Ce décret nous donne l’occasion de revenir sur la modernisation du système de collecte sélective et sur les prochaines étapes de sa mise en œuvre.

Le Décret 1875-2023 fait en sorte que les contrats de collecte sélective conclus avant le 24 septembre 2020, dont la date d’échéance est antérieure au 31 décembre 2025, peuvent être prolongés ou renouvelés au plus tard jusqu’à cette date. Ceux dont la date d’échéance est postérieure au 31 décembre 2025 peuvent se poursuivre jusqu’à leur terme, sans prolongation ni renouvellement. Les contrats de collecte sélective conclus après le 24 septembre 2020 prendront fin au plus tard le 31 décembre 2025. Revenons sur le contexte dans lequel s’inscrit ce décret.

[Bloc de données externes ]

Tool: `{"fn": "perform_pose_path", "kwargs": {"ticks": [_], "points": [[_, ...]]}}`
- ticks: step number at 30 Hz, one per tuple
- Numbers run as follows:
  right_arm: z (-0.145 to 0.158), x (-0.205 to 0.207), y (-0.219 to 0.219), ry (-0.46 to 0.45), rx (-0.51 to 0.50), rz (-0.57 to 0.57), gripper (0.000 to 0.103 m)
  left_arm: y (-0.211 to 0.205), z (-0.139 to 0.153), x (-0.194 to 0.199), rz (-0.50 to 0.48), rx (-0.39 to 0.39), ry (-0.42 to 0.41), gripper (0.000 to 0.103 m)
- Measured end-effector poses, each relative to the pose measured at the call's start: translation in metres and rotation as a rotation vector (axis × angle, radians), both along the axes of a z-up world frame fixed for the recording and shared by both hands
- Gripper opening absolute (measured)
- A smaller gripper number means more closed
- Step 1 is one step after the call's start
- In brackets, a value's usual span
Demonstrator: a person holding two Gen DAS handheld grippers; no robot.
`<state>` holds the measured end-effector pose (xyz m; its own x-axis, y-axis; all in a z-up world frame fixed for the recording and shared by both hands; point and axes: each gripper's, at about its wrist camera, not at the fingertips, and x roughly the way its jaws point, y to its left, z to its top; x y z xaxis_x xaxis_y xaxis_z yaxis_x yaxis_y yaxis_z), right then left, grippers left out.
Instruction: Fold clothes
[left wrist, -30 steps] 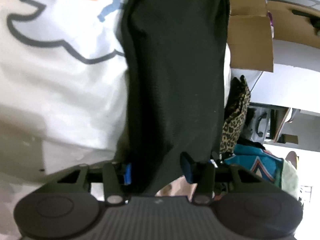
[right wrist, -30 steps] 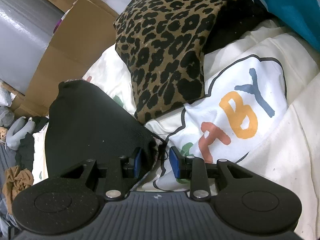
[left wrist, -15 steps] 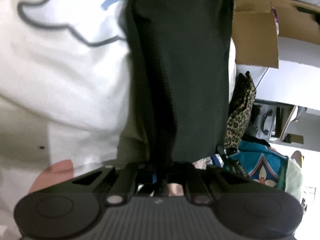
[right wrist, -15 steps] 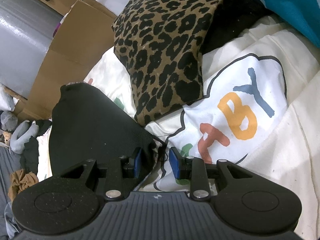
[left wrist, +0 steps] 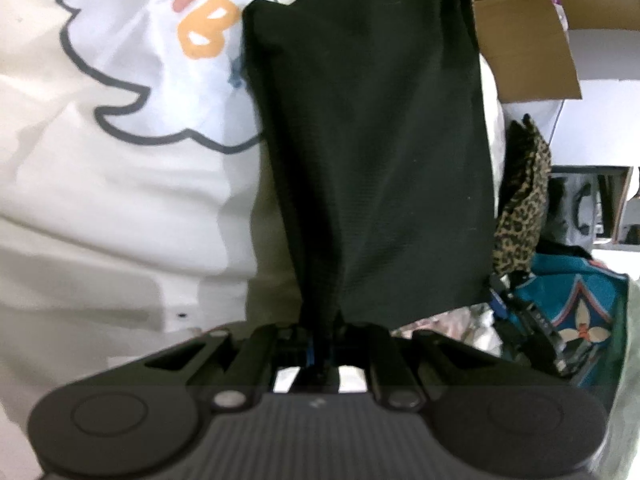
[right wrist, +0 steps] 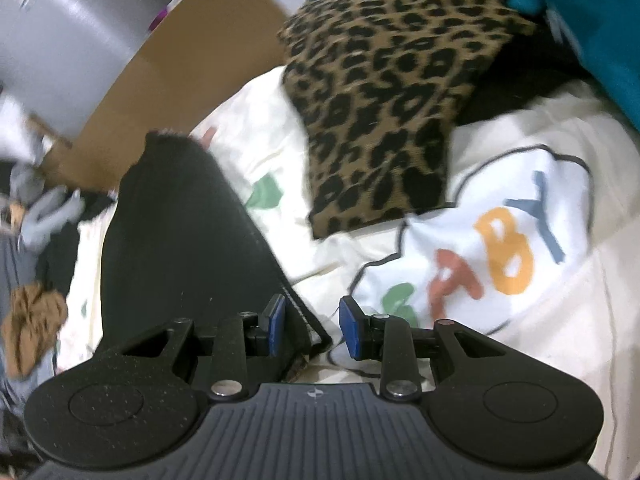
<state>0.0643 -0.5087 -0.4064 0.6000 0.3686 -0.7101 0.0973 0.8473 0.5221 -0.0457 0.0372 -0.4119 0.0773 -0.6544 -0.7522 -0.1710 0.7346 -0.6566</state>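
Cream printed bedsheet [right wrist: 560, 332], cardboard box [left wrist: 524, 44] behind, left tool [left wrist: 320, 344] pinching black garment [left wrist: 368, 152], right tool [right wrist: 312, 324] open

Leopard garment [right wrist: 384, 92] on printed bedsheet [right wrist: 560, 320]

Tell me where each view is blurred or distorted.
Left wrist view: soft all over, lettering on the white sheet smeared, black garment nearly textureless, edges bowed. Right wrist view: motion blur toward the edges, leopard cloth and cardboard streaked; gripper sharp.
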Motion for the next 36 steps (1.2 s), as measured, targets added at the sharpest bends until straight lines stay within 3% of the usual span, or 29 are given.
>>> {"fn": "perform_pose_path", "kwargs": {"ticks": [11, 14, 15, 19, 24, 33, 36], "points": [[-0.009, 0.029, 0.021, 0.058, -0.078, 0.159, 0.036, -0.002, -0.004, 0.003, -0.014, 0.021, -0.001, 0.007], [-0.008, 0.029, 0.023, 0.095, -0.098, 0.179, 0.027, -0.002, -0.002, 0.004, -0.018, 0.026, -0.003, 0.007], [-0.008, 0.028, 0.025, 0.105, -0.103, 0.184, 0.015, -0.002, -0.001, 0.004, -0.020, 0.026, -0.004, 0.007], [-0.005, 0.025, 0.028, 0.125, -0.107, 0.169, 0.007, -0.001, 0.007, 0.005, -0.025, 0.028, -0.005, 0.007], [0.010, 0.020, 0.030, 0.141, -0.110, 0.143, 0.006, 0.001, 0.030, 0.011, -0.020, 0.031, 0.008, 0.006], [0.043, -0.008, 0.030, 0.190, -0.059, 0.136, 0.006, 0.005, 0.077, 0.021, -0.110, 0.114, 0.002, 0.006], [0.047, -0.019, 0.030, 0.207, -0.048, 0.133, 0.006, -0.022, 0.072, 0.028, -0.140, 0.132, 0.009, 0.006]]}}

Le 17 mars 2021, la Loi modifiant principalement la Loi sur la qualité de l’environnement en matière de consigne et de collecte sélective2 a accordé au gouvernement le pouvoir d’obliger les producteurs de matières résiduelles à mettre en œuvre et financer un système de collecte sélective et de confier à un organisme de gestion désigné (OGD) la responsabilité d’élaborer, de mettre en œuvre et de financer ce nouveau système au nom des producteurs. Les obligations des producteurs, de l’OGD et des autres parties prenantes sont prévues au Règlement portant sur un système de collecte sélective de certaines matières résiduelles (le Règlement), entré en vigueur le 7 juillet 20223.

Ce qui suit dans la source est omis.